[Try it]
Every line of the material below that contains the string "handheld" must appear in the answer.

---+---

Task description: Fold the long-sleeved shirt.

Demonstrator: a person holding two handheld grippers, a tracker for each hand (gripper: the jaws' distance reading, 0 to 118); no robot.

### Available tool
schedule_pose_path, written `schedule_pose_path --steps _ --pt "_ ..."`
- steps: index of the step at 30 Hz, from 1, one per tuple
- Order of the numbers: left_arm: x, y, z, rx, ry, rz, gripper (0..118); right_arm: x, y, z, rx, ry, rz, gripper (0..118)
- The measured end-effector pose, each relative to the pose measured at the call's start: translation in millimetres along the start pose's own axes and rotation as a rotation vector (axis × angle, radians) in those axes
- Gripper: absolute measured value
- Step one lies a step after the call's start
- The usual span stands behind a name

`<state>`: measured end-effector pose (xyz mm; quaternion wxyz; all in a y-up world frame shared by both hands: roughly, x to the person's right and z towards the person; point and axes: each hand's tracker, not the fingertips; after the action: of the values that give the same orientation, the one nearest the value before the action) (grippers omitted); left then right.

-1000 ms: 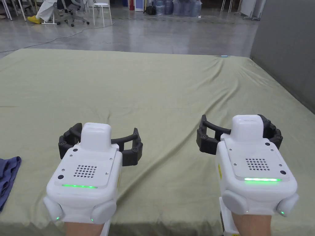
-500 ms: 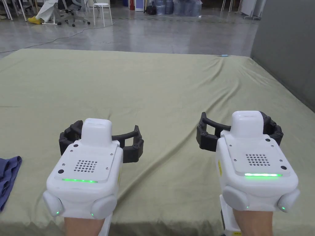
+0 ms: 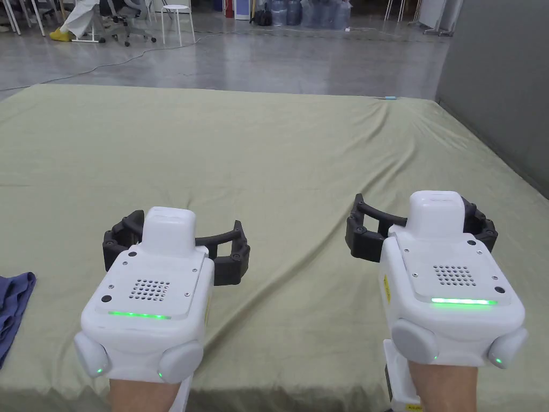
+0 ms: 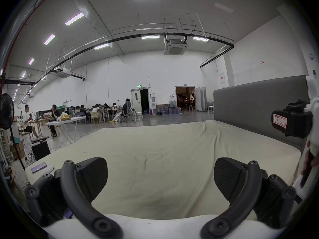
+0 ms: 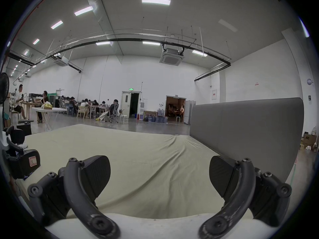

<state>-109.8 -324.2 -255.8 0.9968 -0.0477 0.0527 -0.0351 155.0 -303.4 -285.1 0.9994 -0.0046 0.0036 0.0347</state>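
So I've got my left gripper [image 3: 174,244] and right gripper [image 3: 421,228] held side by side over the near part of the bed, well apart from each other, both with jaws spread wide and nothing between them, just the olive-green sheet [image 3: 279,161] showing through the gap in each gripper view. The only clothing I can see is a bit of blue fabric [image 3: 13,306] at the left edge of the head view, lying on the sheet well to the left of my left gripper; can't tell if that's the long-sleeved shirt. As for writing: there's a red-bordered sticker [image 4: 279,121] on the side of the right gripper and another sticker [image 5: 33,160] on the left one, both too blurry to make out. A grey headboard panel [image 5: 241,130] runs along the right side of the bed.
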Motion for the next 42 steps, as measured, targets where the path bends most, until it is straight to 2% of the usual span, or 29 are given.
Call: schedule_pose_path --steps 17,29,34,39,42 --pt "-4.3 4.6 -2.0 0.004 -0.013 -0.012 118 -1.9 1.5 -2.6 -0.002 0.005 0.021 114" --pt "-2.8 1.7 3.1 0.034 -0.01 0.004 118 1.9 -5.7 0.6 -0.008 -0.001 0.003 114" --pt "1.2 0.5 4.2 0.036 0.0 -0.032 118 4.3 -5.0 2.0 0.0 -0.002 0.004 114" --pt "1.1 -0.2 5.1 0.032 -0.01 -0.024 118 9.3 -3.8 4.4 0.018 0.032 -0.036 114" --pt "1.0 -0.7 5.9 0.03 -0.01 -0.023 118 3.9 1.4 3.3 -0.01 -0.017 -0.08 114"
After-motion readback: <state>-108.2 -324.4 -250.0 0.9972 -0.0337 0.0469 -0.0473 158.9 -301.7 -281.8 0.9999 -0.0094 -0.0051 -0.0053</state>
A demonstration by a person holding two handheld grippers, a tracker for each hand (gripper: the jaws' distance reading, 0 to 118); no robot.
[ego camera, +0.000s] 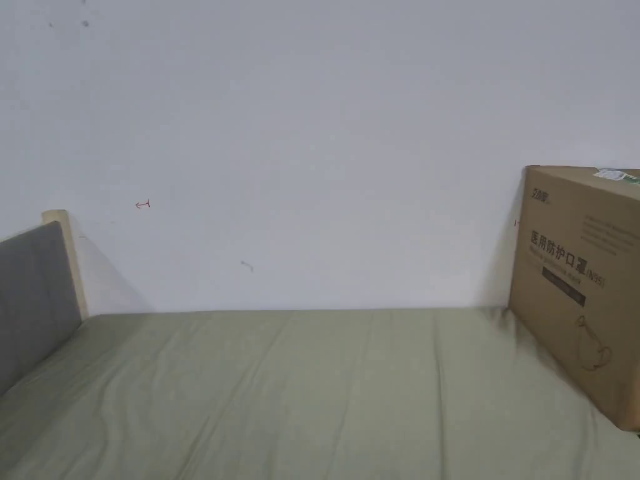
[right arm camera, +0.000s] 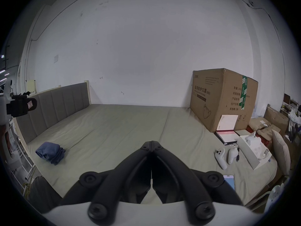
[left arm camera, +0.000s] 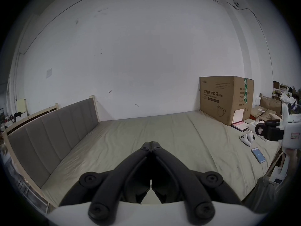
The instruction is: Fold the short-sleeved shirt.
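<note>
I'm in a storeroom-like bedroom: a bed [right arm camera: 114,131] with grey padded headboard [right arm camera: 61,102] against a bare white wall [right arm camera: 138,50], a big cardboard box [right arm camera: 223,99] on it, clutter [right arm camera: 290,115] piled beyond.

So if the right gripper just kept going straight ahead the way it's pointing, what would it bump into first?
Probably nothing close. The right gripper, jaws together, points across bare green bedsheet toward the white wall. It would likely reach sheet or wall first, though depth is hard to judge.

Dim even light, soft focus, fisheye vignetting
</note>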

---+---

[Solution]
Demonstrator: a person holding two handheld grippers, a tracker for each hand (gripper: the jaws' distance reading, 0 to 118); no robot.
A demonstration by a person holding two handheld grippers, a tracker for each hand (gripper: the jaws' distance reading, 0 to 118); no robot.

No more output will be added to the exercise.